Benefits have been payable in Rhode Island since April 1, 1943, in California since December 1, 1946, and under the railroad system since July 1, 1947. In New Jersey, benefit payments will begin on January 1, 1949.
The most distinctive difference among the four programs is the provision in the California and New Jersey plans for a State-supervised system of private voluntary plans which may be substituted for the State-operated plan. (See appendix IV-D, table 1, for comparison of the four temporary disability laws.) The voluntary plans, however, must fulfill certain requirements specified in the respective statutes. The California law requires that a private plan must afford more favorable rights to the employees it covers than are afforded by the State plan, at no greater cost to the employees; the plan must be available to all employees, must be accepted by a majority, and must not result in a substantial selection of risks adverse to the State fund. The New Jersey requirements differ in that the rights afforded under the private plan must at least equal those under the State plan, at no greater cost to the employees; if a majority of the workers in a plant accept a private plan, all the workers of that plant must be covered under it rather than under the State plan; and there is no other provision against adverse selection. Both laws contain other requirements designed to assure that the benefits promised by the private plans will actually be paid.
Voluntary private plans may be either self-insured by the employer or carried by a properly qualified insurance company. If a plan is approved as meeting the requirements of the State law, the employees covered by it receive their disability benefits under the voluntary plan and are exempted from paying contributions to the State fund. On June 30, 1948, there were over 10,000 employers with approved voluntary private plans in effect in California (5 percent of the covered employers), which covered about 765,000 workers or 32 percent of the total number covered by the unemployment insurance and disability
Benefits under the State-operated systems in California and Rhode Island (which has no provision for the substitution of private voluntary plans for the State system) are financed exclusively by employee contributions of 1 percent of wages up to $3,000. In New Jersey, benefits under the State-operated system are financed by an employee contribution of 0.75 percent and an employer contribution of 0.25 percent. The current contribution rate for the railroad temporary disability insurance system and unemployment insurance is 0.5 percent levied on employers. In all four laws, the weekly benefit amount is determined according to a schedule and related to previous wages; in Rhode Island the amount ranges from $6.75 to $18; in California from $10 to $25; in New Jersey from $9 to $22; and under
the railroad system the amount for a 2-week period ranges from $17.50 to $50. The maximum duration of benefits ranges from 3 to 20 weeks in Rhode Island, from 10 to 26 weeks in California, and from 10 to 26 weeks in New Jersey, depending on the amount of base-period wages. The railroad system provides a uniform potential duration of 26 weeks.

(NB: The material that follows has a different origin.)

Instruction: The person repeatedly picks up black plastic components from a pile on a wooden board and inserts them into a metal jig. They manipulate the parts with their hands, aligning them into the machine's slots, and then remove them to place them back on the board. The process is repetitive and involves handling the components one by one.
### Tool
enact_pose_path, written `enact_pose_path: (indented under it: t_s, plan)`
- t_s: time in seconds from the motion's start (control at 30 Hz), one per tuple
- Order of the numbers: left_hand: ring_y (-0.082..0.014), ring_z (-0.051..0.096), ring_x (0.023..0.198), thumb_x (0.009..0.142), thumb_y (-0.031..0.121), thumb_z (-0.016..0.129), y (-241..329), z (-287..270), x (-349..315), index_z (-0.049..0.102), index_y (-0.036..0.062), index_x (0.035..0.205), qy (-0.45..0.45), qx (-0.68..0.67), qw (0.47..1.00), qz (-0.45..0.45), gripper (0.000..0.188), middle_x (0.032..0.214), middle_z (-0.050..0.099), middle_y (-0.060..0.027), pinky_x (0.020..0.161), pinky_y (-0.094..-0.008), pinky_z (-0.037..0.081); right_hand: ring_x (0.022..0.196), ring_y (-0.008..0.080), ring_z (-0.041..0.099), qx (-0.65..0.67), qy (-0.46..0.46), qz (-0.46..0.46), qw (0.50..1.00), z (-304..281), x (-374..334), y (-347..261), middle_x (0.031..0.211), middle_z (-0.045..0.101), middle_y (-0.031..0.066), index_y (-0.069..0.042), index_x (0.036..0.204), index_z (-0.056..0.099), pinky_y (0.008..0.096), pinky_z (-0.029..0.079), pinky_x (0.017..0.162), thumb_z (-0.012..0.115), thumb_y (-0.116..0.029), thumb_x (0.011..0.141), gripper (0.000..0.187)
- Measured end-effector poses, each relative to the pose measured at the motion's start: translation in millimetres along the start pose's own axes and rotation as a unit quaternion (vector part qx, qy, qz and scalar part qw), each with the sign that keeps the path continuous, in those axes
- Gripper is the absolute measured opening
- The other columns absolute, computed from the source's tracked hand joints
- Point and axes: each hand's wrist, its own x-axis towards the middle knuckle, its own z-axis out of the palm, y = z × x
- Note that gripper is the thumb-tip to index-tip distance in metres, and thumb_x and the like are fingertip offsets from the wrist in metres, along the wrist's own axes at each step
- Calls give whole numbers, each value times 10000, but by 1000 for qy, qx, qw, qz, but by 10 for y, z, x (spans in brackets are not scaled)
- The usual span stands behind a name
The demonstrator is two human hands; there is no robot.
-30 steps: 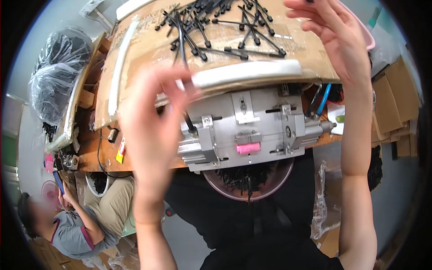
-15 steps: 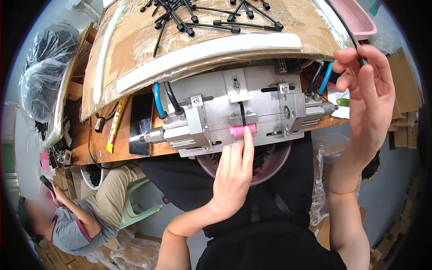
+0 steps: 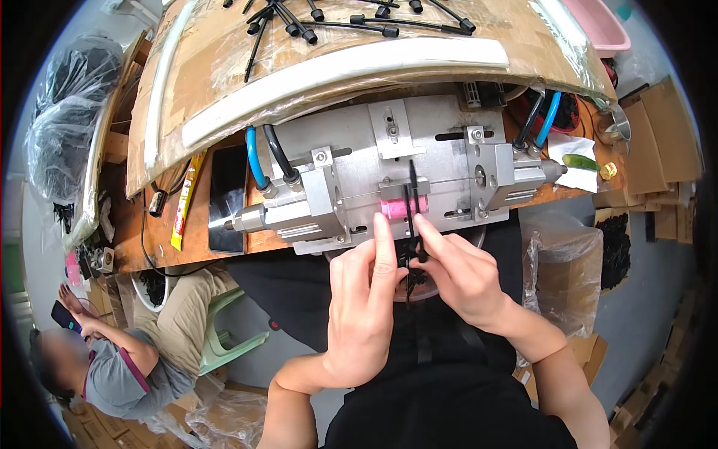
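Note:
In front of me is a metal clamping fixture (image 3: 441, 166) with a small central block and a pink-wrapped piece (image 3: 392, 208). My right hand (image 3: 471, 280) pinches a thin black rod (image 3: 413, 179) with a dark cap at its lower end, its tip over the central block. A second black rod (image 3: 407, 200) lies alongside, crossing the pink piece and running down between my hands. My left hand (image 3: 357, 299) has its index finger stretched toward the pink piece. Its thumb is at the second rod's lower part, which it seems to hold; the other fingers partly hide the grip.
More capped black rods (image 3: 351, 24) lie on the plastic-covered cardboard (image 3: 224, 71) beyond the fixture. A phone (image 3: 226, 196) and a yellow packet (image 3: 187, 200) rest at left. Beneath the fixture is a pink bowl (image 3: 476, 238). A seated person (image 3: 138, 367) holds a phone at lower left.
My right hand has come down from the upper right to the fixture with a black rod. The rod in the fixture has shifted toward me, and my left hand has moved slightly left.

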Motion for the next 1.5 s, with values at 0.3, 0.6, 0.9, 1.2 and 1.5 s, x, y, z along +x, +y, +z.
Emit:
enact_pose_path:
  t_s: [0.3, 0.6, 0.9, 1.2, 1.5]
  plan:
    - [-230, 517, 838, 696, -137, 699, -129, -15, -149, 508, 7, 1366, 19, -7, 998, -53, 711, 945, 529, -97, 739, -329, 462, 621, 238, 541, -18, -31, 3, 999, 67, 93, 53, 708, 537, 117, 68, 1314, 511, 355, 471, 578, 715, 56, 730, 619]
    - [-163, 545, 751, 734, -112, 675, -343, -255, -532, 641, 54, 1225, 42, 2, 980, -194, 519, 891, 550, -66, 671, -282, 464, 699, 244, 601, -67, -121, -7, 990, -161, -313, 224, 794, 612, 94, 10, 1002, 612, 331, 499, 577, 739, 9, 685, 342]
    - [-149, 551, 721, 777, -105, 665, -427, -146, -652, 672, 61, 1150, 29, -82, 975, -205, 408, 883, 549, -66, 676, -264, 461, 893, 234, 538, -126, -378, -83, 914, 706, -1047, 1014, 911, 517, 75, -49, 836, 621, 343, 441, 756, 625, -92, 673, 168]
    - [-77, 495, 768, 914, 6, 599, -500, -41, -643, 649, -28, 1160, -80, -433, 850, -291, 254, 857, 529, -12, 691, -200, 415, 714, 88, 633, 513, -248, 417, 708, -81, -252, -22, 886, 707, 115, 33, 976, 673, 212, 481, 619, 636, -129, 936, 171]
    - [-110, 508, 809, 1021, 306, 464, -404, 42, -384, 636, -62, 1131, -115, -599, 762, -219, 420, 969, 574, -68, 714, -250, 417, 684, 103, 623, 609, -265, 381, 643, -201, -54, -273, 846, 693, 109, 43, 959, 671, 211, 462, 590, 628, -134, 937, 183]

The New Jersey law actually provides three systems, one for workers unemployed when they get sick, one for those who are employed and not covered by private plans, and a third for those covered by private plans. For those employed at the time the disability begins, the weekly benefit amount is computed for the period of disability, and the maximum and minimum benefits mentioned above apply to any 12-month period. The individual is considered disabled when he is unable to perform the duties of his current job. The worker who is unemployed when he becomes disabled, however, must be unable to perform any work for remuneration if he is to be eligible for disability benefits
. Moreover, he must have established a benefit year by a claim for unemployment benefits and must have served the 1-week unemployment insurance waiting period.

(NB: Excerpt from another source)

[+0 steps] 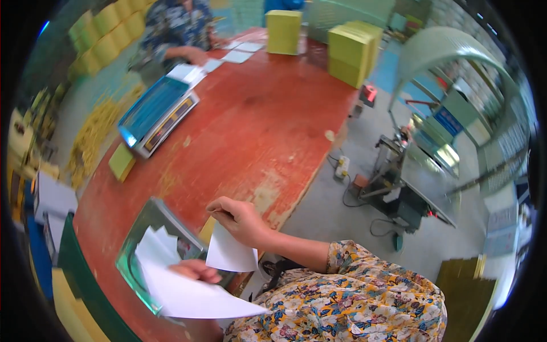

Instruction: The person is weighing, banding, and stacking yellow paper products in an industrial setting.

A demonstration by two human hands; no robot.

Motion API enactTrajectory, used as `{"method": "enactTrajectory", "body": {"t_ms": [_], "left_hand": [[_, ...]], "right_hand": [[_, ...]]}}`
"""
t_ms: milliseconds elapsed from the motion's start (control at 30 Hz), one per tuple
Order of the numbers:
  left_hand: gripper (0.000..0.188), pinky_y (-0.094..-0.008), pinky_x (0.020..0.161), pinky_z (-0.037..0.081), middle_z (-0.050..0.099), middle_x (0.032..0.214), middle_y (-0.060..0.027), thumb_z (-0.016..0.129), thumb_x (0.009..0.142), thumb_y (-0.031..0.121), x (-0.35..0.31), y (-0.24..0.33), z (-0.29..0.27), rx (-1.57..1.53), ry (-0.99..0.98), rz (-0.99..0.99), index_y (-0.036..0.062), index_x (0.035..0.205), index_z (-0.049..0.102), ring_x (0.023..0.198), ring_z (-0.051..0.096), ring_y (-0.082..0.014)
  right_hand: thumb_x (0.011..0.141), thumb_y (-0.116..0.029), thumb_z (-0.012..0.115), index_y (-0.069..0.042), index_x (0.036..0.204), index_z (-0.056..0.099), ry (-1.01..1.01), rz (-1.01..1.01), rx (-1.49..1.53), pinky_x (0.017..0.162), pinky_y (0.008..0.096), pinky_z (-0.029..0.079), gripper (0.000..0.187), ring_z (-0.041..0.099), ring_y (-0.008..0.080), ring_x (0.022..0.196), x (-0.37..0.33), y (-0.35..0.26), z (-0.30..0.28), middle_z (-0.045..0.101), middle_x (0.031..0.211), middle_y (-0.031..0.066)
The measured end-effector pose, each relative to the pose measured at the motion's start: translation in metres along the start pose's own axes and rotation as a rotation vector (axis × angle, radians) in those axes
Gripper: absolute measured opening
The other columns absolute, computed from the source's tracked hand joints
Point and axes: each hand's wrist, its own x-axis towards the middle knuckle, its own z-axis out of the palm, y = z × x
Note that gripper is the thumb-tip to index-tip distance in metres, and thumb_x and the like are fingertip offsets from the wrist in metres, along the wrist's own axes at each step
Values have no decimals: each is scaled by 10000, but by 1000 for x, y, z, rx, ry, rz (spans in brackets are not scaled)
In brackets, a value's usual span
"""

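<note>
My right hand (242,221) is closed in a pinch, and a small white paper sheet (232,253) hangs below its fingers. Lower and to the left, my left hand (199,270) grips a larger white sheet of paper (191,296), its fingers curled over the top edge. The big sheet covers much of that hand and forearm. Behind it more white papers (156,245) lie in or on a green-edged, box-like device (137,259) with a grey top edge. A bit of yellow (206,229) shows between my right hand and this device.
The red worn table (250,131) stretches away from me. On it stand a blue-topped scale (156,114), a yellow block (121,162) and yellow stacks (283,32) at the far end. Across the table, another person (179,31) handles pale sheets. Machinery (410,171) stands at the right.
</note>
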Motion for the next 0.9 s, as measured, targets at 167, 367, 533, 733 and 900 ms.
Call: {"method": "enactTrajectory", "body": {"t_ms": [167, 367, 533, 733, 900], "left_hand": [[53, -322, 912, 439, 544, 1211, -133, 593, 883, 5, 39, -90, 59, 470, 46, -38, 52, 907, 599, 1073, 533, -165], [43, -312, 805, 512, 609, 1113, -108, 568, 911, 19, 67, -152, 127, 201, -146, -471, 19, 935, 603, 989, 598, -178], [227, -481, 817, 463, 567, 1042, -242, 520, 913, 125, 111, -215, 221, 1112, -667, 158, -58, 997, 623, 934, 550, -422], [289, -494, 932, 451, 546, 1187, -296, 494, 878, 58, 149, -273, 323, 978, -870, 291, -97, 1087, 618, 1012, 552, -461], [313, -466, 926, 476, 537, 1196, -296, 501, 901, 94, 186, -302, 370, 1029, -861, 208, -114, 1111, 604, 1030, 563, -443]], "right_hand": [[920, -49, 622, -44, 1076, 627, 421, -50, -235, 710, 302, 533, 156, 667, 221, 801, -17, 2, -104, 679, 914, 112], [800, -66, 671, -62, 1185, 571, 588, -227, -344, 734, 374, 536, 398, 668, 310, 858, -53, -10, -211, 640, 961, 144], [854, -120, 660, -72, 1331, 478, 752, 9, -146, 699, 366, 509, 512, 641, 265, 759, -110, -9, -318, 628, 828, 137], [847, -161, 669, -18, 1143, 624, 735, 248, -63, 733, 360, 509, 332, 647, 221, 795, -171, -4, -408, 696, 925, 139], [879, -154, 640, 6, 1053, 626, 992, 336, -87, 722, 330, 513, 238, 654, 184, 804, -180, 26, -450, 696, 885, 115]]}}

Disability due to pregnancy is treated quite differently under the four laws. "Rhode Island considers pregnancy a disability whenever a woman is not working during pregnancy; maximum benefits for any one pregnancy, however, are limited to 15 weeks, except for unusual complications, and may be less, depending upon the amount of baseperiod wages. Under the New Jersey law, on the other hand, no payments are made for periods of disability due to pregnancy. California will pay for periods of disability lasting more than 4 weeks after the termination of pregnancy. The railroad act provides separate maternity benefits which are in addition to the ordinary duration of benefits; the maternity benefits are paid for 16 weeks, beginning 8 weeks prior to the anticipated date of confinement.
Temporary disability insurance is intended to protect against wage loss due to nonoccupational disability and is not a replacement for workmen's compensation, which continues to bear the costs of workconnected injury and disease. The existing laws provide for varying methods of coordination between the two programs. Rhode Island is the most liberal, permitting the payment of both types of benefits up to a weekly total of 90 percent of the weekly wage rate before the disability.

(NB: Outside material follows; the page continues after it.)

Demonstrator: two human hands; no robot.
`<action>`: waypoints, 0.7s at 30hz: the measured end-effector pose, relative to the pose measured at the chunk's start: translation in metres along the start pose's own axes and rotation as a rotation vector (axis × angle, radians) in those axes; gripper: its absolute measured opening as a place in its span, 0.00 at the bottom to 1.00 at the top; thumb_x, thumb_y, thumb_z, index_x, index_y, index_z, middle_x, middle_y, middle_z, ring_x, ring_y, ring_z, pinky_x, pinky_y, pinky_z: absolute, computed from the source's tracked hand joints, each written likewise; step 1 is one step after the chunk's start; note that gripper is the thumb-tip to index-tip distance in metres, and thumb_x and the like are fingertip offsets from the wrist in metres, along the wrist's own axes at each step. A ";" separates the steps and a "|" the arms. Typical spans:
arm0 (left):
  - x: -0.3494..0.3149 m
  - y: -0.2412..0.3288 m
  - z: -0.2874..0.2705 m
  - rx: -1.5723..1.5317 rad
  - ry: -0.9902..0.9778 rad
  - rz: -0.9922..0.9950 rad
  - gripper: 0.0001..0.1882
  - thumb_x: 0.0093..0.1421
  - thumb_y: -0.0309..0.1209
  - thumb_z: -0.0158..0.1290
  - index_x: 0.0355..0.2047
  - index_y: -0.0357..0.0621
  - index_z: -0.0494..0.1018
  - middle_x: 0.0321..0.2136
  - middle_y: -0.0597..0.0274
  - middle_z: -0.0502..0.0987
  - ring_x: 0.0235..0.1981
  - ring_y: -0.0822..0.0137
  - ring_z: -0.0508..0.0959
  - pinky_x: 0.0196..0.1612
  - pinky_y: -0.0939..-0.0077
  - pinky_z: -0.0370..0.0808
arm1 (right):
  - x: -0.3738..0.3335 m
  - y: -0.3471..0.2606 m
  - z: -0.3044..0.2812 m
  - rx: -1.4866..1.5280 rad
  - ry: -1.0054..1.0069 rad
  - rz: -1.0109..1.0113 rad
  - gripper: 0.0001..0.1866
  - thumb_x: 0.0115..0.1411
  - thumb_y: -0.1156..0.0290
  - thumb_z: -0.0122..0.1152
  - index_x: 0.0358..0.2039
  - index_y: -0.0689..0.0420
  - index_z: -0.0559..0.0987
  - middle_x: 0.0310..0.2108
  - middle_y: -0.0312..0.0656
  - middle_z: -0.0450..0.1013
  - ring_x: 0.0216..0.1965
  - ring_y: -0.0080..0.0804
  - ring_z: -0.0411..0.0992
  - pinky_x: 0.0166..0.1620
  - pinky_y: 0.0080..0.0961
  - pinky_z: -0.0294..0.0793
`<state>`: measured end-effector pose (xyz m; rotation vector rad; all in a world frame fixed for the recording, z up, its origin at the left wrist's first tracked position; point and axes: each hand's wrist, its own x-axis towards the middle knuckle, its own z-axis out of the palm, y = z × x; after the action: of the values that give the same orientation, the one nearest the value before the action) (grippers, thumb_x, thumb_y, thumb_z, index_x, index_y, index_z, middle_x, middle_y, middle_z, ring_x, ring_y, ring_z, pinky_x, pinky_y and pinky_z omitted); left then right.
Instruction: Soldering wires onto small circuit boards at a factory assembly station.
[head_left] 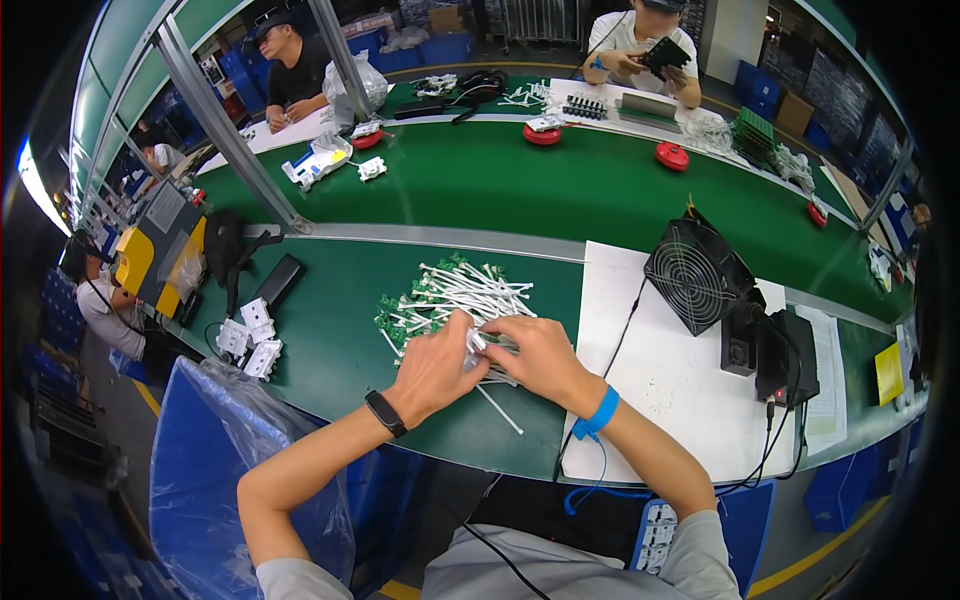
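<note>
White piece [477, 342], long axis and direction unclear, is pinched by left hand [434, 368] and right hand [542, 358].

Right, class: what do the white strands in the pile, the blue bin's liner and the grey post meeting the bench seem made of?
White strands: probably plastic-coated wire, smooth, judging by their even, slender shape.
Liner: thin plastic film, glossy, since it wrinkles and blue shows through.
Grey post: likely bare metal, perhaps aluminium, given its dull sheen.
</note>
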<state>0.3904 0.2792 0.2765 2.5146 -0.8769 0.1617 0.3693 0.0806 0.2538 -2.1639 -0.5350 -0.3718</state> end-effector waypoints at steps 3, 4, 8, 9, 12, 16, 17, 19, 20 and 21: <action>-0.001 0.002 -0.005 -0.015 -0.062 0.062 0.27 0.56 0.38 0.65 0.46 0.40 0.64 0.26 0.47 0.80 0.28 0.43 0.82 0.29 0.53 0.77 | 0.004 0.005 -0.012 0.105 -0.119 0.001 0.14 0.62 0.63 0.68 0.40 0.61 0.84 0.33 0.49 0.83 0.34 0.43 0.82 0.40 0.34 0.79; 0.000 0.003 -0.007 -0.043 -0.099 0.057 0.27 0.56 0.39 0.66 0.47 0.40 0.64 0.26 0.47 0.80 0.28 0.42 0.82 0.29 0.53 0.77 | 0.005 0.006 -0.016 0.206 -0.200 0.059 0.14 0.63 0.63 0.68 0.40 0.62 0.84 0.32 0.47 0.82 0.33 0.38 0.81 0.39 0.32 0.79; 0.003 0.008 -0.013 -0.224 -0.240 -0.027 0.30 0.57 0.41 0.67 0.48 0.39 0.63 0.28 0.44 0.81 0.31 0.41 0.83 0.33 0.53 0.78 | 0.009 0.016 -0.028 0.556 -0.430 0.226 0.16 0.67 0.61 0.66 0.40 0.65 0.84 0.31 0.40 0.82 0.34 0.23 0.76 0.39 0.24 0.76; 0.004 0.009 -0.013 -0.295 -0.276 -0.071 0.31 0.57 0.42 0.67 0.49 0.39 0.63 0.30 0.43 0.81 0.32 0.41 0.83 0.35 0.53 0.79 | 0.010 0.019 -0.030 0.631 -0.463 0.253 0.17 0.69 0.61 0.65 0.41 0.65 0.84 0.31 0.38 0.81 0.34 0.20 0.75 0.39 0.22 0.75; 0.004 0.009 -0.015 -0.370 -0.331 -0.141 0.33 0.58 0.44 0.68 0.51 0.37 0.62 0.36 0.39 0.80 0.38 0.43 0.83 0.41 0.55 0.79 | 0.012 0.026 -0.031 0.675 -0.486 0.375 0.17 0.70 0.62 0.63 0.44 0.66 0.85 0.34 0.37 0.82 0.36 0.18 0.75 0.42 0.21 0.75; 0.004 0.006 -0.014 -0.455 -0.383 -0.188 0.35 0.57 0.45 0.69 0.53 0.37 0.62 0.41 0.39 0.79 0.41 0.47 0.83 0.44 0.57 0.78 | 0.010 0.031 -0.031 0.736 -0.516 0.365 0.17 0.70 0.64 0.62 0.47 0.66 0.85 0.35 0.36 0.82 0.37 0.18 0.74 0.43 0.20 0.74; 0.004 0.006 -0.013 -0.462 -0.388 -0.195 0.36 0.57 0.45 0.69 0.53 0.37 0.62 0.41 0.39 0.79 0.42 0.47 0.83 0.44 0.57 0.78 | 0.010 0.031 -0.031 0.751 -0.520 0.372 0.16 0.71 0.64 0.62 0.46 0.66 0.85 0.35 0.35 0.81 0.37 0.18 0.74 0.43 0.20 0.74; 0.003 0.005 -0.013 -0.462 -0.399 -0.200 0.36 0.57 0.45 0.69 0.53 0.37 0.62 0.40 0.39 0.79 0.42 0.47 0.83 0.44 0.57 0.78 | 0.009 0.032 -0.030 0.793 -0.548 0.410 0.16 0.71 0.64 0.62 0.45 0.65 0.85 0.34 0.34 0.81 0.37 0.17 0.74 0.43 0.19 0.74; 0.003 0.005 -0.013 -0.456 -0.403 -0.199 0.36 0.57 0.45 0.69 0.53 0.37 0.62 0.40 0.39 0.79 0.41 0.47 0.83 0.44 0.57 0.78 | 0.010 0.032 -0.030 0.820 -0.573 0.441 0.15 0.71 0.64 0.62 0.45 0.65 0.85 0.34 0.34 0.80 0.38 0.17 0.74 0.43 0.19 0.74; 0.003 0.005 -0.014 -0.456 -0.410 -0.203 0.36 0.57 0.45 0.69 0.53 0.37 0.62 0.40 0.39 0.79 0.41 0.46 0.83 0.44 0.57 0.78 | 0.010 0.032 -0.029 0.846 -0.598 0.471 0.15 0.71 0.64 0.62 0.44 0.64 0.84 0.34 0.34 0.80 0.38 0.16 0.74 0.43 0.19 0.74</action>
<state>0.3906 0.2807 0.2914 2.2068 -0.6987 -0.5742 0.3916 0.0419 0.2535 -1.4568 -0.3764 0.6758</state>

In June 1948, about 5.5 million workers (of the 34.3 million workers covered by unemployment insurance laws) were covered under the 4 existing laws for temporary disability insurance, 4.2 million of them under the 3 laws which had been paying benefits for at least 12 months on June 30, 1948.
During the year ended June 30, 1948, more than 50.3 million dollars was paid in temporary disability insurance benefits, with 50,700 disabled workers receiving benefits in an average week. Of the total benefit expenditures, 26.6 million dollars was paid to railroad workers-0.56 percent of taxable railroad wages. The California State plan paid out 19.4 million dollars—0.41 percent of the wages taxed under the State plan; an additional 56,000 spells of disability were compensated by approved private plans. Rhode Island benefits were 4.3 million dollars-0.78 percent of taxable wages. (See appendix
IV-D, table J, for summary of operations of California, Rhode Island, and railroad programs.)
During the year, there were three railroad sickness beneficiaries for every four unemployment insurance beneficiaries in the same period. In Rhode Island, there were two temporary disability insurance beneficiaries in an average week for each five unemployment insurance beneficiaries, while under the California State plan, disability accounted for only one beneficiary in an average week for every seven beneficiaries for unemployment insurance. These variations can be explained in terms of variations in the unemployment rates and in the characteristics of the covered groups, as well as differences in statutory provisions. Unemployment has been very low in the railroad industry during the past few years, while the ratios of insured unemployment to covered workers in California and Rhode Island have been among the highest in the country. Moreover, the average age of railroad workers is much higher than the average age of workers covered by a State law. The high proportion of women in the Rhode Island covered group, combined with the provision for benefits in cases of pregnancy, increased the number of Rhode Island beneficiaries.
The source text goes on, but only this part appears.